In other developments Monday:

— Russian forces attacked central and eastern regions of Ukraine with Iranian-made Shahed drones, said a spokesman for Ukraine’s Air Forces, Yurii Ihnat. Of 15 drones Russia launched, 13 were shot down, Ihnat said. It wasn’t immediately clear if the attack caused damage.

— Russian defenders shot down three missiles over Russia’s Belgorod region on the border with Ukraine, its governor, Vyacheslav Gladkov, said on Telegram. Debris injured one person and damaged power lines and façades of residential buildings, according to the official. Gladkov did not specify whether the missiles were fired from Ukraine.

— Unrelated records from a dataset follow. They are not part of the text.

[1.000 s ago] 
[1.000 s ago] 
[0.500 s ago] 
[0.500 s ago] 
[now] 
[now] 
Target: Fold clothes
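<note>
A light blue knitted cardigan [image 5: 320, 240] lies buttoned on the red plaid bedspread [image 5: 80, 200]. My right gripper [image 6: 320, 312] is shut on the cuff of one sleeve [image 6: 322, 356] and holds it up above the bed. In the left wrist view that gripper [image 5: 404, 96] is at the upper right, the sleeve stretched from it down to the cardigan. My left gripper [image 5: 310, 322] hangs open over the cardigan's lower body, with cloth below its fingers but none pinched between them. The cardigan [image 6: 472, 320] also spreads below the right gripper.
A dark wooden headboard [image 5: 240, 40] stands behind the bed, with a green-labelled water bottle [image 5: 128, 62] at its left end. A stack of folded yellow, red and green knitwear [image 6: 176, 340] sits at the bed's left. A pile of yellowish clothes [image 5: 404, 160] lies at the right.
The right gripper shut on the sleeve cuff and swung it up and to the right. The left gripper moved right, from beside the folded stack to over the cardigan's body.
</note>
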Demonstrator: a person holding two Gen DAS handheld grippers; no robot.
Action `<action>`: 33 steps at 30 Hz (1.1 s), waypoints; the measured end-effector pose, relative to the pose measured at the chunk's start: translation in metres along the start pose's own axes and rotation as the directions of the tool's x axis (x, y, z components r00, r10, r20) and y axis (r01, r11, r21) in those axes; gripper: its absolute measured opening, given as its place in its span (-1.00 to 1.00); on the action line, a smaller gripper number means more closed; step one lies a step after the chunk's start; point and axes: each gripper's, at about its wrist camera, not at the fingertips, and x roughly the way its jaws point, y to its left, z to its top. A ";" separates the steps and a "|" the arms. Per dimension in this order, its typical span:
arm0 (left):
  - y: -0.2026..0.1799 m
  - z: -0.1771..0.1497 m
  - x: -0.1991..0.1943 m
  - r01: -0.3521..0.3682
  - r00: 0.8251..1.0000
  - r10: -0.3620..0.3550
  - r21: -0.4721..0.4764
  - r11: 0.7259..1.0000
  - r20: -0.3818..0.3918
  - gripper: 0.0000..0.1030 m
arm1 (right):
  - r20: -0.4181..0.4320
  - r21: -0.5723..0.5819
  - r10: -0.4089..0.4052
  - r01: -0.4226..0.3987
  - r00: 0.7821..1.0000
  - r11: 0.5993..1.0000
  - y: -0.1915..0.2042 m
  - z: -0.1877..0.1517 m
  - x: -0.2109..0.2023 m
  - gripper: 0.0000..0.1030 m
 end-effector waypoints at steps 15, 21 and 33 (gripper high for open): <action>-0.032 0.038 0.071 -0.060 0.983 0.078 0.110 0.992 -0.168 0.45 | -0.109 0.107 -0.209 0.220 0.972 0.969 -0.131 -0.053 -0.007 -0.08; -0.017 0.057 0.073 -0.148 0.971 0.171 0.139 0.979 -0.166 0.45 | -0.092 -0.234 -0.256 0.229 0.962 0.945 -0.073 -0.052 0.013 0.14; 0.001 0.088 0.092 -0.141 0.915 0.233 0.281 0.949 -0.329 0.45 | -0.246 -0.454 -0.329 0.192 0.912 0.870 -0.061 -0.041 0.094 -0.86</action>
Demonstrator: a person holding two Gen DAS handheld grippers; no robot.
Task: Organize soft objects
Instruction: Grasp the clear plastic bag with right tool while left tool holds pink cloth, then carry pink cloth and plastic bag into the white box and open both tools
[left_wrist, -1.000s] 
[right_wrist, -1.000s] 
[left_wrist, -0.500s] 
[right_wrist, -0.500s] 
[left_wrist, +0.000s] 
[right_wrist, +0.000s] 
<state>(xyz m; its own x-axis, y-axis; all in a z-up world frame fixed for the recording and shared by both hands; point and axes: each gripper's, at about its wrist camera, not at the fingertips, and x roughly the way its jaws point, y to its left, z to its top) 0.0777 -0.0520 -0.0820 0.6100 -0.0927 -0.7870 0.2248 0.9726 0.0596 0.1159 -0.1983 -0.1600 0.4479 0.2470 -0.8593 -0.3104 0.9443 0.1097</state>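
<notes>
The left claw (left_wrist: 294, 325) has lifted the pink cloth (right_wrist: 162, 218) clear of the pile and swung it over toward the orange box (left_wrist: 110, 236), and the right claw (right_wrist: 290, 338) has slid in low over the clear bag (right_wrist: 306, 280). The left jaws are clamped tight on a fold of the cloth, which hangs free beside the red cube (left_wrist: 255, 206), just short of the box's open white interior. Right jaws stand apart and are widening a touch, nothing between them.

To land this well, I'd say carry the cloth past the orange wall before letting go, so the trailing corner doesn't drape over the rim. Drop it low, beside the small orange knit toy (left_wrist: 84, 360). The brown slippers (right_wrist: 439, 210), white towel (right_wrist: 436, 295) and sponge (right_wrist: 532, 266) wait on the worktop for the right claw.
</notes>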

— Ukraine’s chief prosecutor announced a criminal investigation into what appeared to be Russian troops’ execution of an unarmed Ukrainian prisoner of war. A video circulating on social media showed a uniformed Ukrainian soldier standing and smoking. The soldier recites Ukraine’s battle cry, “Glory to Ukraine!” then a volley of gunshots hits him, and he falls into a shallow hole dug into the ground. The AP could not verify the video’s authenticity.

Outrage over the video quickly sparked a flurry of social media posts, including by Zelenskyy, of “Glory to Ukraine!” In his nightly video address, Zelenskyy said: “I want us all together, in unity, to respond to his words: “Glory to the hero! Glory to heroes! Glory to Ukraine!” And we will find the killers.”

— Russia’s Federal Security Service, or FSB, reported thwarting an attempt to assassinate nationalist businessman Konstantin Malofeyev that was allegedly plotted by Ukrainian security services and the Russian Volunteer Corps that claims to be part of Ukraine’s armed forces. According to the FSB, the Russian Volunteer Corps leader Denis Kapustin was the mastermind behind the plan, which was to put a bomb under Malofeyev’s car.

Malofeyev is a media baron and owner of the ultra-conservative Tsargrad TV who has supported Russia-backed separatists in Ukraine and has trumpeted Moscow’s invasion as a “holy war.” He has been sanctioned by the U.S. and last year was charged with trying to evade sanctions.

The Russian Volunteer Corps last week claimed responsibility for an attack on Russian villages on the border with Ukraine. The FSB said Monday that Kapustin organized and spearheaded the raid, which killed two civilians and wounded two others. The FSB’s allegations could not be independently verified. Ukrainian officials have not commented.